La gatta di famiglia è Armanda. Si scopre che è in realtà un gatto, ma nessuno le cambia nome. Resta Armanda, nome forse evocativo di Armanda Guiducci, nota scrittrice femminista degli anni Settanta.
Una gatta o gatto non binary e femminista. Una delizia letteraria.
La madre è una femminista, complessa, forte, disinibita, mai chioccia ma fine psicologa, quindi protettiva in una sua particolare declinazione che lascia spazio alla libertà dei figli, anche quando questa è una difficile libertà. Si chiama, nomen omen, Sarabanda. Il padre, con altro nome evocativo, è Speedy. Bel ragazzo, ballerino, romano, dedito a un suo svelto nomadismo relazionale. Provenienze sociali, morali ed emotive diverse. Si separeranno presto. I figli: due gemelli maschi, Ernesto ed Elia.
Ernesto nasce con una disabilità encefalitica grave, paralizzato a una mano, con disagi motori ed emotivi uniti a una lucida cognitività. Attorno alla sua esistenza ruota il racconto di famiglia de La casa delle madri, primo romanzo del traduttore Daniele Petruccioli, uscito nel 2020 per Terrarossa Edizioni e felicemente incluso quest’anno tra i dodici libri finalisti del Premio Strega.
La famiglia potrebbe facilmente tracimare verso un racconto problematico ma rassicurante, magari condito dall’atavico humor della borghesia romana, come nell’omonimo film di Ettore Scola (1987). Invece Petruccioli spariglia le aspettative medie del lettore postmoderno e ci porta su un itinerario che potrebbe allinearsi sulla deflagrazione di Saute ma ville di Chantal Akerman (1968), dove la casa è anzitutto luogo giovanile di tensione e distruzione.

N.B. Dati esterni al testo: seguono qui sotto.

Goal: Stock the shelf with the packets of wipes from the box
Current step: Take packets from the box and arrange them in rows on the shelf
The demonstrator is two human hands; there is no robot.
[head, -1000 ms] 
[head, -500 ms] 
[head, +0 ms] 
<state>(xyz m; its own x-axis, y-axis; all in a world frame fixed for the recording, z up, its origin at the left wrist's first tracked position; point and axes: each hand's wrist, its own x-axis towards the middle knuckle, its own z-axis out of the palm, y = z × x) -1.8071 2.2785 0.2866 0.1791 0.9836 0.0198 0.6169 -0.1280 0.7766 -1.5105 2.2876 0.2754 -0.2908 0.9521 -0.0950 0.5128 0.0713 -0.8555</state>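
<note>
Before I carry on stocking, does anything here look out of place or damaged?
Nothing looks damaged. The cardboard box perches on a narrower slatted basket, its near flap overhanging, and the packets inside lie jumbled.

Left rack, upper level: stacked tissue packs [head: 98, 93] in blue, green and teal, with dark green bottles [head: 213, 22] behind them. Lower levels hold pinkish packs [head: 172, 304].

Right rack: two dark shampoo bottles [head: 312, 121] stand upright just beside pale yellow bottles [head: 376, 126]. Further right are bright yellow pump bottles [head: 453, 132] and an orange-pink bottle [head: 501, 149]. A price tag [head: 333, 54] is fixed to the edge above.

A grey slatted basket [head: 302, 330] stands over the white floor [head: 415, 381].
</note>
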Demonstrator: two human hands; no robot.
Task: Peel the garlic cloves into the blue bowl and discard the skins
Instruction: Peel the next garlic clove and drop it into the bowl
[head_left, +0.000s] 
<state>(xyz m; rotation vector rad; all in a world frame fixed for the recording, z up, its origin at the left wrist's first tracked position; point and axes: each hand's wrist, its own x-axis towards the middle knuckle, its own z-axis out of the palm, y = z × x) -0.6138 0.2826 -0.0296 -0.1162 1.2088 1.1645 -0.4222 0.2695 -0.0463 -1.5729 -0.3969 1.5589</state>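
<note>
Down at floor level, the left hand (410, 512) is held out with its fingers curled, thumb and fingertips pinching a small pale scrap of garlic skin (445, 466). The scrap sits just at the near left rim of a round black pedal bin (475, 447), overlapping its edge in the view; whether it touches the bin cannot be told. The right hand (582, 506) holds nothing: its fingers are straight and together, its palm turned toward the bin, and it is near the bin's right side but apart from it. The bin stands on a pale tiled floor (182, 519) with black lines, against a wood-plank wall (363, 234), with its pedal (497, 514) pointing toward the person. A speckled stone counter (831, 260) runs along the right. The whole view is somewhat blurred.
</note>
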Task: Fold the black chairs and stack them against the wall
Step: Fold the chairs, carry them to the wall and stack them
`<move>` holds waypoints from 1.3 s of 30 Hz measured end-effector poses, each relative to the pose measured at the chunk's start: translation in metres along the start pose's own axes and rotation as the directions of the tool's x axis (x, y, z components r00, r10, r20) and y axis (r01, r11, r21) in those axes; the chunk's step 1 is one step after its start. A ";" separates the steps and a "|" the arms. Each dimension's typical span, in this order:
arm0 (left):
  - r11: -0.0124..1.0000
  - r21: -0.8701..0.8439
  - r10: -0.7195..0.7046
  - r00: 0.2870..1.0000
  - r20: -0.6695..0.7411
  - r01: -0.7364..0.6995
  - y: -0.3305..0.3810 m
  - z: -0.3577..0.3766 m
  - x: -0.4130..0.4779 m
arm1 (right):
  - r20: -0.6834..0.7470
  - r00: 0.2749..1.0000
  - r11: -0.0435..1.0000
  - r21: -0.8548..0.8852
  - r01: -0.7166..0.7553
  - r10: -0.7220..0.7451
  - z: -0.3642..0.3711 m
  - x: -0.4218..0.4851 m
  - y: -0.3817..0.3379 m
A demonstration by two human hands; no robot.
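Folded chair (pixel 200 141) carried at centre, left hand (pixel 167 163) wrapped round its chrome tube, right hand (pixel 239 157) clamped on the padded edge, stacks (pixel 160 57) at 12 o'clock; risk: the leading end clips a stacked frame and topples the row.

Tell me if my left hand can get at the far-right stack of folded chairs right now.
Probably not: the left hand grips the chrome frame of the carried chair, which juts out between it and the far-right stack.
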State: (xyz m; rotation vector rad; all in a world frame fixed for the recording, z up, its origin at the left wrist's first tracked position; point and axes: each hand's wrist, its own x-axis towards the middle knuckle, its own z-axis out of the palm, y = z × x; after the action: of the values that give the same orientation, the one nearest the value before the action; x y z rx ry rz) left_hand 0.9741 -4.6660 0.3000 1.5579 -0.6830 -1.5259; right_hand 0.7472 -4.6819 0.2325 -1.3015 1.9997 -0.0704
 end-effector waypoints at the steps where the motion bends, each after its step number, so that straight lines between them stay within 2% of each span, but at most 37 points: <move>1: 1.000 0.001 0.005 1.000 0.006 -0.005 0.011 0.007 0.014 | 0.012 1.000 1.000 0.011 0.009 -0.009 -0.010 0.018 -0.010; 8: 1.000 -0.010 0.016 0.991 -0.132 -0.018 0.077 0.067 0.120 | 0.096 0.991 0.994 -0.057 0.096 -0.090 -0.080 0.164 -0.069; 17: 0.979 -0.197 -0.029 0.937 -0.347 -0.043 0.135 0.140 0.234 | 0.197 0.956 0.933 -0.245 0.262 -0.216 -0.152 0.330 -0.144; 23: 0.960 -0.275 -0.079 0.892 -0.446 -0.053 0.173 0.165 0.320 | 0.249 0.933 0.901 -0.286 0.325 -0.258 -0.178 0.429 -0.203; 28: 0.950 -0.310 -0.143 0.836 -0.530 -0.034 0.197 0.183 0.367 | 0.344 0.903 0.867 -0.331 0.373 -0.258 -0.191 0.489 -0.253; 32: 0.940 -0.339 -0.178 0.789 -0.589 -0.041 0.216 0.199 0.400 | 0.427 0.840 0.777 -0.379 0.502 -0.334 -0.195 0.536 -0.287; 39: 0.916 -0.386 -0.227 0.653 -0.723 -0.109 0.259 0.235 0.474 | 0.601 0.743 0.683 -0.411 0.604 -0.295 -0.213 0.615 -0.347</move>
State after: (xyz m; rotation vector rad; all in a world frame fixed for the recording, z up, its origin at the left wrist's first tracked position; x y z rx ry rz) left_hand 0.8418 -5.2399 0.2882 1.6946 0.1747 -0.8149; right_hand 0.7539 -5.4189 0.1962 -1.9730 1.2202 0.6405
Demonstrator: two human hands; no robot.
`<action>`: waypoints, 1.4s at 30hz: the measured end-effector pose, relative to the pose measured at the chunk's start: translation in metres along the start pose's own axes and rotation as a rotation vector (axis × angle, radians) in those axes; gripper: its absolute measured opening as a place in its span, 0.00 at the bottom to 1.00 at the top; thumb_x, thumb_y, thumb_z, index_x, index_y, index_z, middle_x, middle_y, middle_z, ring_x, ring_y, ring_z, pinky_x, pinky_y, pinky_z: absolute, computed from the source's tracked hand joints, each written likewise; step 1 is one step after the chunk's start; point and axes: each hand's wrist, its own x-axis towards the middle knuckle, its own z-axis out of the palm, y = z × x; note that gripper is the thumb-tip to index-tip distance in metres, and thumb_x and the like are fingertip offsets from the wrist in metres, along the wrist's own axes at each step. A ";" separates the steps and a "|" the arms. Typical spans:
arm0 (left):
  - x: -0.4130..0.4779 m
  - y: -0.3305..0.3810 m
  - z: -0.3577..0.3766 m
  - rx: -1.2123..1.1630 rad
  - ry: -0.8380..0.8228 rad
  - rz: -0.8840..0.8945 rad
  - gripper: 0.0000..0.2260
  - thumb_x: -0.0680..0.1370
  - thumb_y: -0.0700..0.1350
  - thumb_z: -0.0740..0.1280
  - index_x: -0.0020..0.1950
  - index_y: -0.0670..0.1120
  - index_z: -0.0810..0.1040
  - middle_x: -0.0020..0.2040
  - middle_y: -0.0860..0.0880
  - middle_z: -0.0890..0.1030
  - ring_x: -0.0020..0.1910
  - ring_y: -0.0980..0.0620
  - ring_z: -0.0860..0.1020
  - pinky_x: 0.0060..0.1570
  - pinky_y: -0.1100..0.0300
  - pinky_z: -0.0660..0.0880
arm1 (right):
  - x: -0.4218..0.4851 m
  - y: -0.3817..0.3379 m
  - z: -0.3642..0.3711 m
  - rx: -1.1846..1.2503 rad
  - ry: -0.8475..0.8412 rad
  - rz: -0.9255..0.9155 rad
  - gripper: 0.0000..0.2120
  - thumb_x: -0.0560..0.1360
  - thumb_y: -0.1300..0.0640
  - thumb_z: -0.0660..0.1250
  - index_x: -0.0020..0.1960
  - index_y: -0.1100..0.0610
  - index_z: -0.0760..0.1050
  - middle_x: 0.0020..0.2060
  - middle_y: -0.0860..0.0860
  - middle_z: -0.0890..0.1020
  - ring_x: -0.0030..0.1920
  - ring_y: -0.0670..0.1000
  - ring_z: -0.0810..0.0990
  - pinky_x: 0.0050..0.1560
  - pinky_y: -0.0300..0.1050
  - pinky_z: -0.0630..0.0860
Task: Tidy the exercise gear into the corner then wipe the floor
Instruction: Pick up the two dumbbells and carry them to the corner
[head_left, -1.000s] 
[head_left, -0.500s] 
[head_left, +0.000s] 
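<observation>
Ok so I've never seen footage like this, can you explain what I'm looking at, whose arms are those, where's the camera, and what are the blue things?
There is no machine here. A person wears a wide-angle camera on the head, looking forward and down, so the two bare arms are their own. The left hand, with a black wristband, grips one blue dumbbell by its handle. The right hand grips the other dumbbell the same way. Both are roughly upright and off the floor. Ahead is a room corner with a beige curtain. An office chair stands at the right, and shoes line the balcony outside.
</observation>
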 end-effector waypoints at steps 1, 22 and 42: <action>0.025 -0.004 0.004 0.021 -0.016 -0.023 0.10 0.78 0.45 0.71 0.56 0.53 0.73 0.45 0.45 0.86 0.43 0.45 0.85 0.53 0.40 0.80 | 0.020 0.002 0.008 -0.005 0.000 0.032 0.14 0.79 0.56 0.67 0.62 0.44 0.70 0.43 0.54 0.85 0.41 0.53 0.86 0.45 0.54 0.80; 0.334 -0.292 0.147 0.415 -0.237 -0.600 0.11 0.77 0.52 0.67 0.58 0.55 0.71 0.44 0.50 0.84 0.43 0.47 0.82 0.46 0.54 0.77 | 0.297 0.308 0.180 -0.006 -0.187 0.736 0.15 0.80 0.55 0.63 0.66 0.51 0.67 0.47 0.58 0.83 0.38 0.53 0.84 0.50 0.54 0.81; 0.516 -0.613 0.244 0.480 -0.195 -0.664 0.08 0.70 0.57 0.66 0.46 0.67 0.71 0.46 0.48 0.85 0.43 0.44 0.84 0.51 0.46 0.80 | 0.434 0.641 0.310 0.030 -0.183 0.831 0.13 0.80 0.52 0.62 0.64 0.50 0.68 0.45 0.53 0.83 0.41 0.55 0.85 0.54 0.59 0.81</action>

Il cronotopo non lineare del romanzo può ricordare i tempi incrociati di una seduta analitica; l’io scrivente si sdoppia in uno sguardo di maîtrise, impermeato di una sua faticosa saggezza leopardiana e in uno sguardo interno ai due gemelli, figli che intessono la storia con la propria crescita nevrotica (ovviamente la nevrosi è anche formazione vitale, non solo distruttiva). Focus dell’affresco di Petruccioli sono l’adolescenza e la prima giovinezza, in particolare una scena di ménage a tre, raccontata in modo superbo, senza indulgere alla pornografia che di solito, anche in letteratura, livella il mondo delle emozioni sessuali e sensuali nel consumo compulsivo e nebuloso di immagini.
Come nella tragedia secondo Aristotele, siamo trascinati da un abisso di terrore e pietà, in uno spazio di tempo però non lineare, luogo familiare e nel contempo estraneo, Unheimliche freudiano e Angoscia, nel senso lacaniano di traccia degli affetti. A volte il narratore, consapevole che si tratti di destini e di hubrys piuttosto che dei drammi di semplici esistenze familiari medio-borghesi, fa penetrare una luce metafisica in un quadro che va vieppiù deformandosi.
In questo El Greco restiamo impaniati e senza orientamento, se non la certezza della distruzione di ogni certezza anche rappresentativa. Questo ci attrae e ci libera. E infine: «Guardano volti cambiare, farsi da giovani a vecchi a bambineschi, fuori dal tempo (ma non dallo spazio), almeno per come gli adulti sembrano misurarlo. Ascoltano i vivi e i morti, senza capire le parole di nessuno ma assimilando la voce di tutti. Fuori, il sole sale e scende, secondo uno schema che non ha niente di lineare».